Поверив, что он и вправду раскаивается, Кажама дважды похлопал его по плечу и сказал, самодовольно посмеиваясь и подмигивая кузнецу:
— Брось грустить, милый дядюшка Мбалу, и прости, если я тебя обидел. Мне почудилось, что ты надо мной издеваешься. Право же, нет никаких причин для ссор и обид. Продолжим лучше работу.
— Конечно,— поддакнул кролик, делая вид, будто очень благодарен леопарду за его утешительные слова.
Никто из них в этот день больше не пел и не разговаривал. Окончив работу, кузнец вручил Кажаме шесть новехоньких мотыг и пригласил его с дядюшкой кроликом на ужин.
Пока кузнец болтал с Кажамой и связывал мотыги веревкой, проворный Мбалу успел добежать до его дома. Он вошел в кухню и попросил жену кузнеца накормить его.
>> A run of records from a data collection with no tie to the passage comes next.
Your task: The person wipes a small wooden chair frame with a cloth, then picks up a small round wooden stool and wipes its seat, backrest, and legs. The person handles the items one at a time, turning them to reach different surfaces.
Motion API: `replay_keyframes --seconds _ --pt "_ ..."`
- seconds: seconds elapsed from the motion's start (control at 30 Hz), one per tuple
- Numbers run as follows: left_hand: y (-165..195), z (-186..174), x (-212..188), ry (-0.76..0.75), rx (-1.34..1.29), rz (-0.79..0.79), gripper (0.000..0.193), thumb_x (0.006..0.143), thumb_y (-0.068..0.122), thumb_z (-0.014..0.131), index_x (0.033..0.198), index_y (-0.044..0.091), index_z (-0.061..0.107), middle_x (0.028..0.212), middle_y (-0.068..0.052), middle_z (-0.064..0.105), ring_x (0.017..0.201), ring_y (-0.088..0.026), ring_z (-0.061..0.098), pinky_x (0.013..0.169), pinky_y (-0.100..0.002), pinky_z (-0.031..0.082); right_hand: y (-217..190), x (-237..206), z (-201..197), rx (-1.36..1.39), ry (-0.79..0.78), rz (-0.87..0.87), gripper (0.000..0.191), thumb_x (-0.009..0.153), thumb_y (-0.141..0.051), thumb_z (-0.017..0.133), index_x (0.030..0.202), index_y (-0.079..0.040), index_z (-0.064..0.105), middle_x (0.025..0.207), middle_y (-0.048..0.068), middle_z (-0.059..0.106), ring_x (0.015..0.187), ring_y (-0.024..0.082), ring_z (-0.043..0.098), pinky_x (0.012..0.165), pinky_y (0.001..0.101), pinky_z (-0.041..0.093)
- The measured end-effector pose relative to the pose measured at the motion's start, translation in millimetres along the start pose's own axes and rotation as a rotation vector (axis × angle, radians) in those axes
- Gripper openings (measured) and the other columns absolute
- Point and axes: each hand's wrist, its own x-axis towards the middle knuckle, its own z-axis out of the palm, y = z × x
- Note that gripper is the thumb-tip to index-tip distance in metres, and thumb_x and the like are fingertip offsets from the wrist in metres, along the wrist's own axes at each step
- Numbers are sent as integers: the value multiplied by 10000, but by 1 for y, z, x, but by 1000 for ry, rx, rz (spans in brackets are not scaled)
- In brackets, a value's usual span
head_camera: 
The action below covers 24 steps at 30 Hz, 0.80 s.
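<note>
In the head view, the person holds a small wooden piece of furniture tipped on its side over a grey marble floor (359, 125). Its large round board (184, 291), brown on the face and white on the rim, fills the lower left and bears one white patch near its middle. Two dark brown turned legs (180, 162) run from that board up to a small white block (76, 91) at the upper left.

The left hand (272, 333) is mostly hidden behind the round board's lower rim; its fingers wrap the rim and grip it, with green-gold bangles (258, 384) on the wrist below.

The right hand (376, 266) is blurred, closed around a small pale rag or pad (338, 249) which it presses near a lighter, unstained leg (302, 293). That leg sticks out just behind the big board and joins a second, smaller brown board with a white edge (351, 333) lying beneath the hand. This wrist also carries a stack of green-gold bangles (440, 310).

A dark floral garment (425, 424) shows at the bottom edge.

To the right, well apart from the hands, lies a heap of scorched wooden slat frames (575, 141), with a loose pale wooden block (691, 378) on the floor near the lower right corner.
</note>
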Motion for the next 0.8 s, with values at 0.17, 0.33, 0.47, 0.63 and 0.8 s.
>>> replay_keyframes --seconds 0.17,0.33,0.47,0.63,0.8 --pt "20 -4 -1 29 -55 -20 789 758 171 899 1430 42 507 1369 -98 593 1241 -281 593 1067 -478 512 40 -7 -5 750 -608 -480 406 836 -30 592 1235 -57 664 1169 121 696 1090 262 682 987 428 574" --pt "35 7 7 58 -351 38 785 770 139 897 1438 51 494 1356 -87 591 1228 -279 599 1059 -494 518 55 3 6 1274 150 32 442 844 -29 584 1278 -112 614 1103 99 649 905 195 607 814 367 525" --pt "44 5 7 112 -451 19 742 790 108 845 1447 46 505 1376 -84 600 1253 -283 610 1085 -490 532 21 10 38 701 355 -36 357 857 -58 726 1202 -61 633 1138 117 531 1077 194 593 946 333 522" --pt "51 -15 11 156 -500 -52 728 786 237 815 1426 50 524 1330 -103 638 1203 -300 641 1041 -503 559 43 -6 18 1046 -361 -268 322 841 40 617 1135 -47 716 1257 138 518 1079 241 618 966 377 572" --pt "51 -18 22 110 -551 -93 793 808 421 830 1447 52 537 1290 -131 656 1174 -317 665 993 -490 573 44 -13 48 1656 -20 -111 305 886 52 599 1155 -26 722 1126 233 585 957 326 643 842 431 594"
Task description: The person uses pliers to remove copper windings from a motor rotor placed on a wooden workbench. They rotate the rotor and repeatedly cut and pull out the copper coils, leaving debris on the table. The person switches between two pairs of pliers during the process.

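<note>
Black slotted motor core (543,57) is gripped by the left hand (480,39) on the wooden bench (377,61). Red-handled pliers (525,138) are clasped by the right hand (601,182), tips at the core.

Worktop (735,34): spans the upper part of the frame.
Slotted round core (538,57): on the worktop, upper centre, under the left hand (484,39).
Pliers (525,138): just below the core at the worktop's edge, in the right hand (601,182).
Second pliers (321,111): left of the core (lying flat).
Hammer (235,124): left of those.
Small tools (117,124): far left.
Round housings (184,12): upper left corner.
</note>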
Сидел он возле открытой двери, чтобы сразу же убраться подобру-поздорову, прежде чем леопард догадается, как ловко его одурачили, и быстро уписывал кусок мяса с маниоковой кашей.
Завидев вдалеке кузнеца и Кажаму,— к этому времени дядюшка Мбалу подчистил все, что положила ему на тарелку жена кузнеца,— кролик потихоньку улизнул. Прихватив крольчат, он бросился в свою деревню, чтобы предупредить сельчан: пусть они будут настороже, скоро явится разъяренный вождь.